Lining Time dissolved after that year in Plymouth. Moving to Wales, Josefowitz and de Wit continued to perform as Research and Navigation from 1983-88, to audiences such as care home residents. Beyond that, Josefowitz continued her career in the dramatic and visual arts, creating choreographic works and paintings exploring the body, self-expression and dance. Her works included cardboard marionettes of performing artists, skewed architectural sketches of stages, paintings of bodies contorted by motion and emotion and, towards the end of her life, a series of colourist abstractions eschewing bodies entirely.

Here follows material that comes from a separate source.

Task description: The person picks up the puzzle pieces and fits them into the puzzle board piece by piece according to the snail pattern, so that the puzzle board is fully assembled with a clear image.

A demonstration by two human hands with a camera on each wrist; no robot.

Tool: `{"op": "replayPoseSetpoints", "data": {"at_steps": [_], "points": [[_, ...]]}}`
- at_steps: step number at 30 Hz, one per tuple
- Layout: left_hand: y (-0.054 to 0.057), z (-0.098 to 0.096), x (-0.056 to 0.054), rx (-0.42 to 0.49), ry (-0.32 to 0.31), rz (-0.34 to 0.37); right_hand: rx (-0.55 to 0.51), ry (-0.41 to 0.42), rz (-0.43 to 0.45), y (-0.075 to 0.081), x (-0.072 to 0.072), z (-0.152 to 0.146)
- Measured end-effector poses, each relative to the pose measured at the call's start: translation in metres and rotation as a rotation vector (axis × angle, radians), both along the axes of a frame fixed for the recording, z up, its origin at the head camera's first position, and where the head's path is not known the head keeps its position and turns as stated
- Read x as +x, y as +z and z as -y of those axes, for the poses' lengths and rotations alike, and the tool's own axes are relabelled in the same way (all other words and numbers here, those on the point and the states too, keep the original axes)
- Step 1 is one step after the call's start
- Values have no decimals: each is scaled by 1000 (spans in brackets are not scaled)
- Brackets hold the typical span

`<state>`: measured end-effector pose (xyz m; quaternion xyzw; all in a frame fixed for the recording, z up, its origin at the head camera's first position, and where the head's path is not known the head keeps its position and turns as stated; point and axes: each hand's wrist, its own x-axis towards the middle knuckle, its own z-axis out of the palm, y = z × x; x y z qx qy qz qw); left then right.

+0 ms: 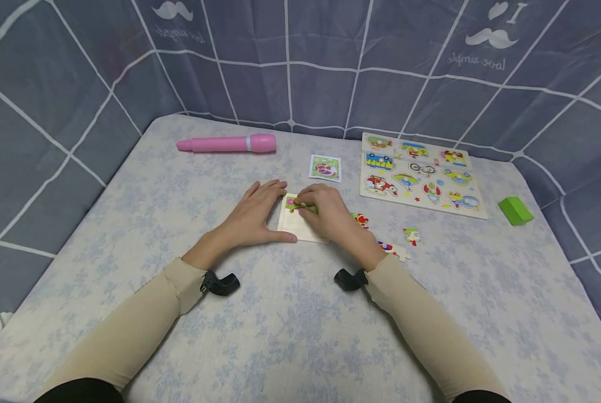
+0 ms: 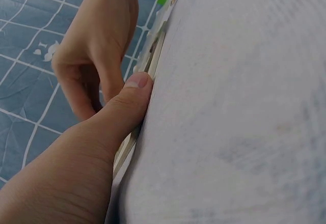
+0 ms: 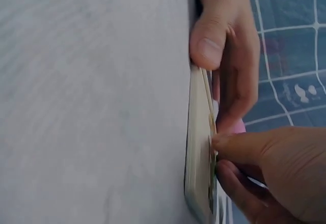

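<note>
A small pale wooden puzzle tray (image 1: 300,228) lies flat on the table in front of me. At its left side my left hand (image 1: 257,217) rests with fingers spread, the thumb along the near edge. Over the tray, my right hand (image 1: 330,211) pinches a mostly green puzzle piece (image 1: 311,209) between thumb and fingers. A colourful puzzle piece (image 1: 290,203) lies in the tray's upper left corner, close to the pinched one. In the right wrist view the held piece sits low against the tray (image 3: 197,132); the fingers partly hide it.
Loose puzzle pieces (image 1: 412,236) lie right of the tray, some partly behind my right forearm. A picture card (image 1: 325,168) is beyond the tray. Farther back are a pink marker-shaped stick (image 1: 224,144) and a vehicle puzzle board (image 1: 418,174). A green block (image 1: 515,211) stands far right.
</note>
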<state>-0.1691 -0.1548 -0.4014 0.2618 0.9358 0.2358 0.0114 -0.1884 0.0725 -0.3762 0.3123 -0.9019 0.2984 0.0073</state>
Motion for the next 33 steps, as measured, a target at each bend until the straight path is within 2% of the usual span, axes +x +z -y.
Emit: {"op": "replayPoseSetpoints", "data": {"at_steps": [6, 11, 18, 23, 27, 33], "points": [[-2, 0, 0, -1, 10, 2, -119, -87, 81, 8, 5, -30], [-3, -1, 0, -2, 12, -5, -149, -168, 142, 19, 9, -64], [-3, -2, -1, 2, 10, -7, -87, -236, 202, 23, 16, -104], [-3, -1, -1, 3, 14, -8, 2, -236, 276, 20, 17, -116], [-2, -2, 0, 3, 16, 0, 63, -227, 274, 17, 17, -119], [-1, -3, 0, 3, 17, 13, 65, -247, 254, 13, 18, -120]]}}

She died in 2014, her legacy stewarded by Les Amis de Cathy Josefowitz – the organisation that commissioned the archival release of Strike.
Halse, de Wit and Bushe all agree that society hasn’t progressed enough since Strike was recorded: Bushe ticks off issues such as violence against women and girls, pay disparity, incarceration, racism and a “pervasive cultural norm – white, male, het – restraining choices and opportunities”. Still, all three share an optimism in political art’s potential to challenge oppression. Even today, teaching drama in a specialist dyslexic school, Bushe uses music to help pupils find their voice and formulate ideas: “It unlocks their imaginations and connects with what they know.”
And all three believe in political art’s potential to challenge oppression. “You don’t have to have global solutions, but share and reveal the steps you care about or imagine,” says de Wit by way of advice to younger artists. “It may make a difference, change someone’s perceptions, expand horizons a little. Human consciousness is a fine thing.”